- **WHAT NEEDS TO BE DONE**
If pictures appear, leave them out, and return exactly the lines from the one holding "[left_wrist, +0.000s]" through the last line of the listing below.

- **DATA PROVIDED**
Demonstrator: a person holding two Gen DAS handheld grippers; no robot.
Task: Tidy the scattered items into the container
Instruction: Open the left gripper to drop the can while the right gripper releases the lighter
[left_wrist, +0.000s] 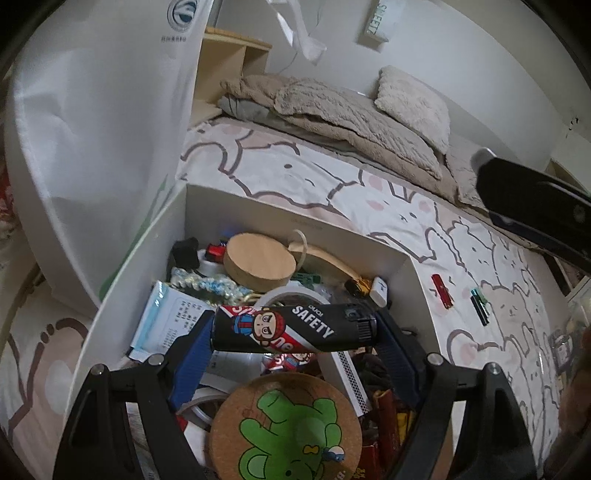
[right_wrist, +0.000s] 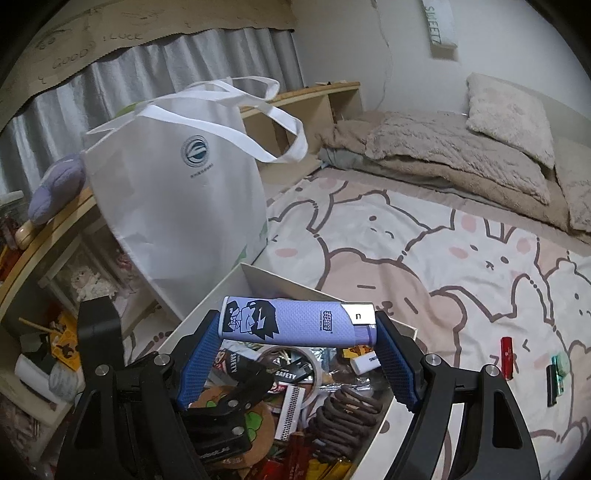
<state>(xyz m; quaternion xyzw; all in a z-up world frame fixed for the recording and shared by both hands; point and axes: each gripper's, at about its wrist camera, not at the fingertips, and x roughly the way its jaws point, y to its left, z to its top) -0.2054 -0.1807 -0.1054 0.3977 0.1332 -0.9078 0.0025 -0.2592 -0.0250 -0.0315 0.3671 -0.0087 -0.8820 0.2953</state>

- **REPLY**
[left_wrist, +0.000s] 
[right_wrist, +0.000s] 
<state>(xyz m; quaternion xyzw; all in a z-up world frame fixed for the recording and shared by both hands; point and axes: each gripper's, at about its wrist camera, not at the fingertips, and x roughly the way its jaws point, y to its left, z to its top) -0.2054 -0.1807 -0.1054 0.3977 0.1332 -0.9078 0.0025 -0.2592 -0.0250 -0.0315 0.3671 -0.0087 -0.8820 0.2953</state>

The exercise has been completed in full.